I do want to write a little bit about the joys of Pelle the Conqueror, not just the language but the liveliness of the book. It has occurred to me that the movie, for all its virtues – it is superb – exaggerates the misery of the story by greatly compressing the timeframe. Pelle is “eight or nine” (17) when the novel begins and a teen by the end, the toughest, smartest kid in town. The film has to crowd all of horrible stuff – the infanticide, the brain damage, the, um, the castration – into a period commensurate with a lack of change in the actors, especially the boy who plays Pelle. So in the book, these little tragedies occur over the course of years rather than months.
So how about some of the novel’s joy.
Christmas Eve came as a great disappointment. (75)
Off to a bad start. Pelle’s father Lasse is no longer young, so Lasse and Pelle are low ranked even among farmhands. Farm animals do not have holidays, so someone has to stay home.
There was dried cod and rice pudding on Christmas Eve, and it tasted all right… (76)
The normal diet is herring and porridge, so this is an improvement.
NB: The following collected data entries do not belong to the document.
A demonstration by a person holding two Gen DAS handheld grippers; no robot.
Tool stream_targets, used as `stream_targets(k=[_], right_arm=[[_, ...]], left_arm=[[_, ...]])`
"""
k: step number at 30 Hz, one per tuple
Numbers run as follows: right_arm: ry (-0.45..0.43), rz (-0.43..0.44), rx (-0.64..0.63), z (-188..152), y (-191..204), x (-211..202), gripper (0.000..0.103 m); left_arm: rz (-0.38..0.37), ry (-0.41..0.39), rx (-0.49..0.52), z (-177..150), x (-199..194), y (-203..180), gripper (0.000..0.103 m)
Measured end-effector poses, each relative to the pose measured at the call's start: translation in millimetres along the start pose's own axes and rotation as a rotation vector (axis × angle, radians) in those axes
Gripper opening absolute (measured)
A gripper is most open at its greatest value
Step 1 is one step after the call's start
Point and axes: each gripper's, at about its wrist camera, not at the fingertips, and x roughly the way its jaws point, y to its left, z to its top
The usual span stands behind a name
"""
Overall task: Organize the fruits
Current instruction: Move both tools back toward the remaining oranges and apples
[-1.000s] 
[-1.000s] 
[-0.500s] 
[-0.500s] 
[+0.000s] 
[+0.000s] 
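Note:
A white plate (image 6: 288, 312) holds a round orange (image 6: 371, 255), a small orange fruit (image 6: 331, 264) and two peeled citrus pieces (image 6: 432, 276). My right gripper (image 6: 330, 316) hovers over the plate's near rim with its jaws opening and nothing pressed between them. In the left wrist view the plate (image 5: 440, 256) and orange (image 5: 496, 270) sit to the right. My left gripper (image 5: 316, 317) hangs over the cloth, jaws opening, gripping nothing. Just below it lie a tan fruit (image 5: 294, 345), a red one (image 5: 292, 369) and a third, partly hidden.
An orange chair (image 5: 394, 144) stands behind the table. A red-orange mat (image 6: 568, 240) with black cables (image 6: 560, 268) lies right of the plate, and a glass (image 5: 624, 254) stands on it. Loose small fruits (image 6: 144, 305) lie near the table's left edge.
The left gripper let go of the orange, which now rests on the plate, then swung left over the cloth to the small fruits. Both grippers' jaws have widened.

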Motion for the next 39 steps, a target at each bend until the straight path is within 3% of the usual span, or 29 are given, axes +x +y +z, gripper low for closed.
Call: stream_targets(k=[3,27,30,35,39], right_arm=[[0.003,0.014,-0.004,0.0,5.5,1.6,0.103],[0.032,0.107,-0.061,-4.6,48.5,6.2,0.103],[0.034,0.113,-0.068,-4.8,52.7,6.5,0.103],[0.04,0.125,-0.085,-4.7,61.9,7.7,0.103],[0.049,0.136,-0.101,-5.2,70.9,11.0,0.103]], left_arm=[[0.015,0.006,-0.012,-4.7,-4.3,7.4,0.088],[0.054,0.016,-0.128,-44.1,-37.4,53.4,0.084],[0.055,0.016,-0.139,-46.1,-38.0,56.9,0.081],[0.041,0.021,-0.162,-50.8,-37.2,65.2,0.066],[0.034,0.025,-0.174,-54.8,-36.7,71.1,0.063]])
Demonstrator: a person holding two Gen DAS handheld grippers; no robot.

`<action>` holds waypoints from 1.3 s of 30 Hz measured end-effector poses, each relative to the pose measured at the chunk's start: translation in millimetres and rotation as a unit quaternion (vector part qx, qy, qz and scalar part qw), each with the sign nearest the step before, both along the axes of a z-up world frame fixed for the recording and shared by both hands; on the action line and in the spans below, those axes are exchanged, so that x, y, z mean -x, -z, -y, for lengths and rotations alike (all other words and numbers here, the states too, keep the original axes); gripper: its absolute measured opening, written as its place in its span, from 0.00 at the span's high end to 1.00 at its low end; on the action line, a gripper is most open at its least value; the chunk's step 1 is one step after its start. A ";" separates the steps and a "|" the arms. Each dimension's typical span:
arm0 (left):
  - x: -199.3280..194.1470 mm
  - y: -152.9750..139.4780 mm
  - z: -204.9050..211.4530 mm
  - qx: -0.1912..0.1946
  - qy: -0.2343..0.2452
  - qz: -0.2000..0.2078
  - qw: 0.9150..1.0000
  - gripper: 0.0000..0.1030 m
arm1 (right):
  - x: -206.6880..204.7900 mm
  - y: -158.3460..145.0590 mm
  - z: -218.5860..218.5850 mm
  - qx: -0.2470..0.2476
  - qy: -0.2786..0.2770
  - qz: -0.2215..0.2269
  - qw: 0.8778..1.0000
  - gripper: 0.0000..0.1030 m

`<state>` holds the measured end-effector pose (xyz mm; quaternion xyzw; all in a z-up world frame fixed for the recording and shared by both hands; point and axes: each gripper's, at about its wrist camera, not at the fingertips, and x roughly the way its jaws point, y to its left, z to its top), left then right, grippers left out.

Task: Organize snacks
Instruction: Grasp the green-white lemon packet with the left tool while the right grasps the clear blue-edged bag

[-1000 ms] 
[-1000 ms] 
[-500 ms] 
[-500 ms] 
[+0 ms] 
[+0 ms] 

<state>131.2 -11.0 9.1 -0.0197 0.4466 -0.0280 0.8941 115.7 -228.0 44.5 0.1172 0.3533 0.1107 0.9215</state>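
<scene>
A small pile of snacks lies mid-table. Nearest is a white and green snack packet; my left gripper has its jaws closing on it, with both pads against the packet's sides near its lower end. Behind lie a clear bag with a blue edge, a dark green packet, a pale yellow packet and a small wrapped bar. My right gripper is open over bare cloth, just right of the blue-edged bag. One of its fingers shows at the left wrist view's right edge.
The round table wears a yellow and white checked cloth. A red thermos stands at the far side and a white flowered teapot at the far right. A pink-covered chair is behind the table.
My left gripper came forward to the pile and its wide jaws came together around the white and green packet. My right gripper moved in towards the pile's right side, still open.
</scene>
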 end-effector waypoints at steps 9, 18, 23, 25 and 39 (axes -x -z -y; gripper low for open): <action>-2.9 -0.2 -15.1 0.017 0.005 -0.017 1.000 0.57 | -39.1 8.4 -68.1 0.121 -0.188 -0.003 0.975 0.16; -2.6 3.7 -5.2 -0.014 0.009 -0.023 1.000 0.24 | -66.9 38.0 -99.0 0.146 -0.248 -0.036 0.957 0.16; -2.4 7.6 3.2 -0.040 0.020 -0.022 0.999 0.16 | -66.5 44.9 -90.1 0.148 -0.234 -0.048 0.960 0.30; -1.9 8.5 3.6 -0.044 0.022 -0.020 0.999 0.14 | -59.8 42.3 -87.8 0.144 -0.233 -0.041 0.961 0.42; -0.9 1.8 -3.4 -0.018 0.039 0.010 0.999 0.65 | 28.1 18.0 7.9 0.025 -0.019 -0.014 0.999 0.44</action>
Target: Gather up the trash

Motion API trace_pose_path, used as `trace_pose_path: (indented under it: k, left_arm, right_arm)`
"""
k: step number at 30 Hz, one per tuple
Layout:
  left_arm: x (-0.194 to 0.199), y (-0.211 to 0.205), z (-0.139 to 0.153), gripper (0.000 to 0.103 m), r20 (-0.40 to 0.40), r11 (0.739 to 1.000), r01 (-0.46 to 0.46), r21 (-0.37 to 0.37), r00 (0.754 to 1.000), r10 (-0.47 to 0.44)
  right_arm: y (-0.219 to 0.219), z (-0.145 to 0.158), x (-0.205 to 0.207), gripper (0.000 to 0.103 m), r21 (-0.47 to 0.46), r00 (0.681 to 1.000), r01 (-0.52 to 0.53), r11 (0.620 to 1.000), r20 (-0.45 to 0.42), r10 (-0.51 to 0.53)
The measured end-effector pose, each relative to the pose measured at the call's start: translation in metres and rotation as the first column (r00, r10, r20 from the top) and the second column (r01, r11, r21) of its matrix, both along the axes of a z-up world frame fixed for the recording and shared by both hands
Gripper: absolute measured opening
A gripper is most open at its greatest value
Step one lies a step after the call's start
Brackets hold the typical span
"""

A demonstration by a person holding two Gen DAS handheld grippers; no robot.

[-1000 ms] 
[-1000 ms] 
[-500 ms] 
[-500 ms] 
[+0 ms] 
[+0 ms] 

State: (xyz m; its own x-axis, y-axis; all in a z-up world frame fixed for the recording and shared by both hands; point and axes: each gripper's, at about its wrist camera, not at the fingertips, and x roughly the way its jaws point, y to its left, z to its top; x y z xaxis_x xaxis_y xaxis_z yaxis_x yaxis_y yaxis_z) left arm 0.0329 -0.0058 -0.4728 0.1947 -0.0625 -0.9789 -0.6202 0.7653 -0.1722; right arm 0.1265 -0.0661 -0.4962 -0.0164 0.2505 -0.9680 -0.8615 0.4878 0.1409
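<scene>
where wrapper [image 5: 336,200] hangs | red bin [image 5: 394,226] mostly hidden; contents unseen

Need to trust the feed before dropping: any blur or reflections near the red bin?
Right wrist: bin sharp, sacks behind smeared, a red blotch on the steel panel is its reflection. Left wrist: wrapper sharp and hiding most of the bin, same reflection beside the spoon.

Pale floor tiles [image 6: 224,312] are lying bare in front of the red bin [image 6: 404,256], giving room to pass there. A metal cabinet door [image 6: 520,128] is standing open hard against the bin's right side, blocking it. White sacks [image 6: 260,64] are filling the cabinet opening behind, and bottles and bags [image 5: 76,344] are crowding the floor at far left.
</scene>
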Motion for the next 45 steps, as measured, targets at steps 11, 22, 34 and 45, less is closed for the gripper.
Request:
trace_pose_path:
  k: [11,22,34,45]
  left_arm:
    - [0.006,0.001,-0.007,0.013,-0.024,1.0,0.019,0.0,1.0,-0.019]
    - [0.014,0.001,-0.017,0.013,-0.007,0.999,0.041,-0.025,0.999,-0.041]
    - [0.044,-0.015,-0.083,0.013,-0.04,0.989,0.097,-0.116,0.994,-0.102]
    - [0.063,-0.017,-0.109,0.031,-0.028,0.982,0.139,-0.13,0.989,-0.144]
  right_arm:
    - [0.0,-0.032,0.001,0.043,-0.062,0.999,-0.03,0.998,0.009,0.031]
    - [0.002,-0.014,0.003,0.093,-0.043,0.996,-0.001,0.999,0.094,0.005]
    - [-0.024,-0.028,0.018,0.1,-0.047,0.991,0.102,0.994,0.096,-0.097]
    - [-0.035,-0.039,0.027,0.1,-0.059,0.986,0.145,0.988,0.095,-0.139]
Still.
Lasse and Pelle went to bed.
“Why is there Christmas anyway?” asked Pelle.
Lasse scratched his hip reflectively.
“That’s just the way it is,” he answered hesitantly. “Well, then it’s the time when the year turns around and goes upward, you see… And of course it’s also the night when Baby Jesus was born!” It took him quite a while to produce this last reason, but it also came with perfect assurance. “One thing goes with another, you see.” (76, ellipses in original)
One of my worries about the subsequent novels is that they presumably have much less Lasse, a loss. Hey, look what the words did there, neato.
Let’s try another holiday. Chapter 18, the longest in the book, covers a memorable Midsummer Eve.
There were jars of stewed gooseberries, huge piles of pancakes, one hard-boiled egg apiece, cold veal, and an endless supply of bread and butter… In the front was placed a small cask of beer, covered with green oats to keep the sun off it; there was a whole keg of aquavit and three bottles of cold punch. (181)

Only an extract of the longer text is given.